Time went on and I had two other cats who needed me, but I shall never forget that orange tabby and what he meant to me.
A year passed to the day and I found myself at the Vet's office trying like crazy to hold myself together as he told me that my smallest gray tabby was not in a good place. Due to a very sore mouth I was being pressured by family to put him down, there was also a possibility that he would stop eating, and I would have no other choice, I suppose I was being selfish, but I didn't want him to die. I broke down, my April 2nd curse was about to strike again, I knew it was only a matter of time.
He watched quietly from the patio as I dug his grave I was sure he would soon be lying in, but it was not to be, he didn't stop eating, he actually starting eating more, mainly the insides of Hot Dogs and finely chopped chicken breasts.

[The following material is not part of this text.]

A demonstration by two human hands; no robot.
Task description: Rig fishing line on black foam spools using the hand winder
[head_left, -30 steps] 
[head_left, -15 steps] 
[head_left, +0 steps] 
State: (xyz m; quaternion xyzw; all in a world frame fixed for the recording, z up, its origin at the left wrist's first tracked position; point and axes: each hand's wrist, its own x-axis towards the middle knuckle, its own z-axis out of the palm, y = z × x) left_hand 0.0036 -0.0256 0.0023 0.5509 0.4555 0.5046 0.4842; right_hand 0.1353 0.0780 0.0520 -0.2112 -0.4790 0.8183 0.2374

It was November 24, 2008 before I found myself back at the Vet's office. In a whirl wind of panic, I found myself speeding down the road towards my Vets with my 14 year old tabby in the passenger seat crying like I have never heard her cry before. I comforted her, knowing this would be her last trip to the Vet's office. She was suffering from multiple seizures. I found myself with more strenght then before, I was with her as they “put her to sleep”.
With her death, I didn't get angry or mad, I don't apologize to her, because I was there for her when she needed me, when she came to me for help I was able to respond, she didn't suffer any longer then I could help.
That night alone, I buried her next to Rusty in the spot meant for Apolo.
Because of these bundles of joy, I have found my purpose, my calling in this world. I want to make sure any animal I can reach won't suffer or feel alone or scared. I want to rescue those too old or too sick to be cared for by the rest of the world, they can have there healthy purebreds, I prefer to help those already here rather then spend money on puppy mills.